Antidepressants Flashcards
What are the MAOs MOA, uses, AE, and DI?
MOA: inactivates excess NE, dopamine, and serotonin that may leak out of synaptic vesicles when neuron is at rest
- Phenelzine: irreversibly bind MAO-A/B
- Isocarboxazid: irreversibly bind MAO-A/B
- Tranylcypromine: irreversibly bind MAO-A/B
- Selegiline: MAO-B inhibitor and MAO-A at high doses
Uses: tx of depression when unresponsive to other antidepressants; Selegiline Tx early Parkinson’s disease (transdermal)

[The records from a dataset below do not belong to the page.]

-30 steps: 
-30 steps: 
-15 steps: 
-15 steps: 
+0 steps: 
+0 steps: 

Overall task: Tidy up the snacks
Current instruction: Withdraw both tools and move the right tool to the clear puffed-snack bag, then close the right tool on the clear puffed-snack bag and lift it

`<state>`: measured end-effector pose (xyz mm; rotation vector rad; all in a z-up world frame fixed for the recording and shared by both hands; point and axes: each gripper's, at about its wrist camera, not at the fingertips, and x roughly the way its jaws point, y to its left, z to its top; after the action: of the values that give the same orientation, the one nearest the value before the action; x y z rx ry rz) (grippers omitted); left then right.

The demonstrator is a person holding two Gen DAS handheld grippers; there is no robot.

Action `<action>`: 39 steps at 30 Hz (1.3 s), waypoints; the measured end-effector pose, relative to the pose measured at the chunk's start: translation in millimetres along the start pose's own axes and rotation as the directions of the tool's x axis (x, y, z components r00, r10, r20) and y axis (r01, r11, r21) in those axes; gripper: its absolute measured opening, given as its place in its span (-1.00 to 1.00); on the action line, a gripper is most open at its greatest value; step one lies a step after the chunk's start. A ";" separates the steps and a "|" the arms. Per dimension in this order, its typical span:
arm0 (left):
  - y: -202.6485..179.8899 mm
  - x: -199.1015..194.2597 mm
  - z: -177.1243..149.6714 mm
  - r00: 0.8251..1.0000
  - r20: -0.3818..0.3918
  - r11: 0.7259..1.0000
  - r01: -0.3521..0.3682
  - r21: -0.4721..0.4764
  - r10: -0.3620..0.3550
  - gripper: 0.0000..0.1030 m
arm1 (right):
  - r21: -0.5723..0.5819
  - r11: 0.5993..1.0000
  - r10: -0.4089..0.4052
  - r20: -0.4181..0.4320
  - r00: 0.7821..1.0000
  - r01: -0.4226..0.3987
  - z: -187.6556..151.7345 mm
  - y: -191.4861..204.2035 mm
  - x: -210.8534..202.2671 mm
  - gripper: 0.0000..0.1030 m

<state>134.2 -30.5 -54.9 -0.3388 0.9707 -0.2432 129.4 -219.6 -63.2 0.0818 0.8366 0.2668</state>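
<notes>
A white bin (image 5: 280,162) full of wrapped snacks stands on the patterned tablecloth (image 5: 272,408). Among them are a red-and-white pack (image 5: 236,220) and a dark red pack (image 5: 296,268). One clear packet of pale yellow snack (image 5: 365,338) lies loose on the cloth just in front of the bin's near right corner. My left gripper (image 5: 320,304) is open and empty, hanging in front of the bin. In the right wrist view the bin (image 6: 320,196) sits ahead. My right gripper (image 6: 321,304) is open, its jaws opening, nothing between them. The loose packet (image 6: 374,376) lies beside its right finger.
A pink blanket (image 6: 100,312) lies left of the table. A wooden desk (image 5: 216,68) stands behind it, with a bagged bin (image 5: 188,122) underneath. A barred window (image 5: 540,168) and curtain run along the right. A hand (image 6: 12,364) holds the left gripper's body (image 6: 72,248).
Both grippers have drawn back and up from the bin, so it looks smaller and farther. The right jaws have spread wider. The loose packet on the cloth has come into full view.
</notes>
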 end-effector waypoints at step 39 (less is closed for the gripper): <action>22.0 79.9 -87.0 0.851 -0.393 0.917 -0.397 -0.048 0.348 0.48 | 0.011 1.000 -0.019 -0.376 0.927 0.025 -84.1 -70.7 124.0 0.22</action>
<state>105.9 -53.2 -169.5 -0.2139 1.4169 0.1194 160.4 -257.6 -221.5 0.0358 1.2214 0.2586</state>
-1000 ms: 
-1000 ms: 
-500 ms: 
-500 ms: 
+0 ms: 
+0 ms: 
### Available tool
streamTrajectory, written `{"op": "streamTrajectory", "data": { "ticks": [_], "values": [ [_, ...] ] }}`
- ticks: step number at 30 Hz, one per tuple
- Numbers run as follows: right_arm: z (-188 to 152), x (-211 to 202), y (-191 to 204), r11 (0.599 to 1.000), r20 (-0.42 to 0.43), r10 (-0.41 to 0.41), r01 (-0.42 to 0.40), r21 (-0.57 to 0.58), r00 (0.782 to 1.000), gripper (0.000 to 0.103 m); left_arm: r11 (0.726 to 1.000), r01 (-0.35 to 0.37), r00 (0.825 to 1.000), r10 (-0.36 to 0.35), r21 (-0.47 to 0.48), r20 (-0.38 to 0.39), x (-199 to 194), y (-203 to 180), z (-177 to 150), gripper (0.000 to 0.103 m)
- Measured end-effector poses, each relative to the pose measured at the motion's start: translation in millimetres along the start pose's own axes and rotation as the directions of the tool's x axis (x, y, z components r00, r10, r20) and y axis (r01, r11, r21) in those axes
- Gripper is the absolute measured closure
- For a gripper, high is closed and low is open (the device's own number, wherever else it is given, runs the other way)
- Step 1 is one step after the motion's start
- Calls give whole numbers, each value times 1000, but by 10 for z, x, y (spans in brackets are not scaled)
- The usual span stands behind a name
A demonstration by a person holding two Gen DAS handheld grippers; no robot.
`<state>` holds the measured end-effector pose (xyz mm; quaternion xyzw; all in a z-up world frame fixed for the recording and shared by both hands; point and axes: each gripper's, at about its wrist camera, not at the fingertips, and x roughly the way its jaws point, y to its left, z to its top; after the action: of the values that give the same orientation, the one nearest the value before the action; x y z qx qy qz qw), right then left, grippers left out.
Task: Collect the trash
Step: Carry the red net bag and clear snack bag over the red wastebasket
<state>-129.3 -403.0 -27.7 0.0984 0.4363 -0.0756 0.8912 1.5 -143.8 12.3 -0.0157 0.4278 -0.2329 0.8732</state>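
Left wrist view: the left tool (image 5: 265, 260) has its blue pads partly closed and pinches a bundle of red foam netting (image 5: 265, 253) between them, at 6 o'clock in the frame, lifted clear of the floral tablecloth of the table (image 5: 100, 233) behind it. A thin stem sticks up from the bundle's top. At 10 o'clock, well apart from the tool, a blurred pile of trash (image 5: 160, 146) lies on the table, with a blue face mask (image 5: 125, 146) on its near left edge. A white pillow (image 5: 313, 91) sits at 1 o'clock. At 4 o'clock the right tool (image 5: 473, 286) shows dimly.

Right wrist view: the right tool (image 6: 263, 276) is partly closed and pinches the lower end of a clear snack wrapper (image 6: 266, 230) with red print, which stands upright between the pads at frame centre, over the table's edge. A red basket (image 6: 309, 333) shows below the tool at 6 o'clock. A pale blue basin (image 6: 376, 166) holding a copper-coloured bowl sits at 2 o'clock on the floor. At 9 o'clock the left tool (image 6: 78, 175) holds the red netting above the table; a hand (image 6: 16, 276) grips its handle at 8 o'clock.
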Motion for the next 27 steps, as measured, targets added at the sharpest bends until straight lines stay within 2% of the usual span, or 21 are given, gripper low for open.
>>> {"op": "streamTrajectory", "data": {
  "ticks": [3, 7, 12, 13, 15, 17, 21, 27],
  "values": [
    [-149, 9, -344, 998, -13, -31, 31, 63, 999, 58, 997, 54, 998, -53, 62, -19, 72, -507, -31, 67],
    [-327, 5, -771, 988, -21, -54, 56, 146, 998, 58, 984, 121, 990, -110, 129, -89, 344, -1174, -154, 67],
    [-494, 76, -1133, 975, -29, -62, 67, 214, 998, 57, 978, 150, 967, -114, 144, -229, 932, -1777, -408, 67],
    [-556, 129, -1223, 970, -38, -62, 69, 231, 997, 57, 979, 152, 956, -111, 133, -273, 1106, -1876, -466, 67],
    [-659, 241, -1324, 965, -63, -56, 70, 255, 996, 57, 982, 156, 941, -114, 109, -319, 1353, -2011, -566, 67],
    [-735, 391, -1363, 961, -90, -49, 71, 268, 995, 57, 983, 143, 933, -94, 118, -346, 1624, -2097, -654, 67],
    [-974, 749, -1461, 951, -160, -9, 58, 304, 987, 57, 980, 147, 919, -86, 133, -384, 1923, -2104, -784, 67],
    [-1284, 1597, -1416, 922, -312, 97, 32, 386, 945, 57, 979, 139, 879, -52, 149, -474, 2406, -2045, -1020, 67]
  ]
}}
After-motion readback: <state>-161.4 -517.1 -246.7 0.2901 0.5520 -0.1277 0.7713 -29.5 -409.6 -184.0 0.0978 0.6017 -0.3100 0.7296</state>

AE: drowsiness, insomnia, N, orthostatic hypotension, weight gain, muscle pain sexual dysfunction
DI: serotonin syndrome, cheese reaction (pseudoephedrine and phenylpropanolamine)
How can you manage Serotonin Syndrome and Cheese Reaction?
- Serotonin Syndrome: Benzodiazepine (sedation) and Cyproheptadine (serotonin antagonist)
- Cheese Reaction: Phentolamine or Prazosin to manage tyramine-induced HTN
What are the TCAs MOA, AE, and what is used to Tx overdose?
MOA: block SERT and NET
- Amitriptyline
- Nortriptyline
- Clomipramine
- Desipramine
- Imipramine
AE: block alpha-andrenergic, muscarinic, histamine, and cardiac fast sodium channels
OD: Sodium Bicarbonate to reverse conduction block
SSRI MOA, uses, AE?
MOA: inhibit SERT with little other activity
- Citalopram
- Escitalopram
- Fluvoxamine
- Fluoxetine
- Paroxetine
- Sertraline
Uses: DOC depression; OCD, PD, GAD, PTSD, SAD, Premenstrual Dysphoric Disorder, Bulemia, Premature ejaculation
AE: N/D, GI upset; less of the TCAs AE; overdose can cause seizure
SNRIs MOA, uses?
MOA: block SERT and NET without other effects of TCAs
- Venlafaxine: potent inhibitor 5HT uptake, inhibits NE uptake at high doses, weak inhibitor of dopamine uptake
- Duloxetine
Uses: Tx depression when SSRIs are ineffective
NDRIs MOA, uses?
MOA: inhibits NE and dopamine uptake and increase release
- Bupropion
Uses: not associated with sexual dysfunction because it is not serotonergic and smoking cessation; overdose and cause seizures
SARIs MOA, uses?
MOA: weak inhibitors of SERT and NET and also 5HT2 antagonist
- Nefazodone: no longer prescribed bc of hepatotoxicity
- Trazodone: also blocks alpha1 and H1 so extremly sedating and used as a hypnotic
NASSA MOA, uses
MOA: antagonist of central presynaptic alpha2 receptors > enhance release of NE and 5HT; antagonist at 5HT2/3 receptors; H1 antagonist
- Mirtazapine
Uses: may be useful if insomnia or agitation is prominent
What is Antidepressant Discontinuation Syndrome, symptoms, drugs most likely to cause it?
- abrupt discontinuation of antidepressants causing symptoms:
- Anxiety/irritability/tearfulness, dizziness, HA, lethargy, flu-like symptoms, electic-shock sensation, insomnia, N/V/D
- By discontinuation of SSRI/SNRI specifically Paroxetine and Venlafaxine because of short half life
Which classes of antidepressants can be used for chronic pain?
- TCAs and SNRIs mainly for neuropathic pain because block NE and 5-HT
Lithium MOA, Uses, AE?
MOA: uncompetitive inhibitor of inositol polyphosphatase and monophosphatase to block regeneration of inositol
Uses: prophylactically in treating manic-depressive pts and in tx of manic episodes
AE: tremor/sedation/ataxia/aphasia, seizure, weight gain, hypothyroidism, nephrogenic diabetes insipidus, edema, dermatitis, alopecia, leukocytosis; category D
How are the adverse effects of tremor and nephrogenic diabetes insipidus from Lithium treated?
- Tremor: Propranolol or Atenolol
- Nephrogenic Diabetes Insipidus: Amiloride (Thiazides and NSAIDs)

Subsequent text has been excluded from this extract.